Within the data below, determine how many lines contain "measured" and supply only that figure.

☆ ☆ ☆ ☆

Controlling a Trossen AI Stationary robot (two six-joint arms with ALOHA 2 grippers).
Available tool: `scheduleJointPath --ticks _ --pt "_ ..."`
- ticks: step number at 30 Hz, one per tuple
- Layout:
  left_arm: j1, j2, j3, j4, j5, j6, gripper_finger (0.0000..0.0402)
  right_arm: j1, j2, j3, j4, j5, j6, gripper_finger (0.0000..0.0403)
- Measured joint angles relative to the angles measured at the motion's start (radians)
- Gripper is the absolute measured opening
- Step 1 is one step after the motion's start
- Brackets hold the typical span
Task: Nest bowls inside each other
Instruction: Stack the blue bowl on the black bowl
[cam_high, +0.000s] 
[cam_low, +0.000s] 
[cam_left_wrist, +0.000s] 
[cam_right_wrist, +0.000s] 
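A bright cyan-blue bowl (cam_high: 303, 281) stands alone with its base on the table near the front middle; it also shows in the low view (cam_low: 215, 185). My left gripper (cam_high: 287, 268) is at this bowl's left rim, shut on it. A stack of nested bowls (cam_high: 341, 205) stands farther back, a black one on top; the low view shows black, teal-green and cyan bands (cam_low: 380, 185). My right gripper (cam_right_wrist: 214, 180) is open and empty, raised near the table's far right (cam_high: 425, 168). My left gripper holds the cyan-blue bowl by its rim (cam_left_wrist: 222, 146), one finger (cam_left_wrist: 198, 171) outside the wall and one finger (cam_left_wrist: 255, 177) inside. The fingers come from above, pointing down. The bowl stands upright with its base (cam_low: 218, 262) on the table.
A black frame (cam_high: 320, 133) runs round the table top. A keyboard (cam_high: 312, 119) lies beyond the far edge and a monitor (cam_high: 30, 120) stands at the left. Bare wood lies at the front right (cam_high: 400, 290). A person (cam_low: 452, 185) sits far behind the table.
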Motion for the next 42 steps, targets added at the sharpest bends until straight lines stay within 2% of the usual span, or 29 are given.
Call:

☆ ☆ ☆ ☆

**Task response:**
2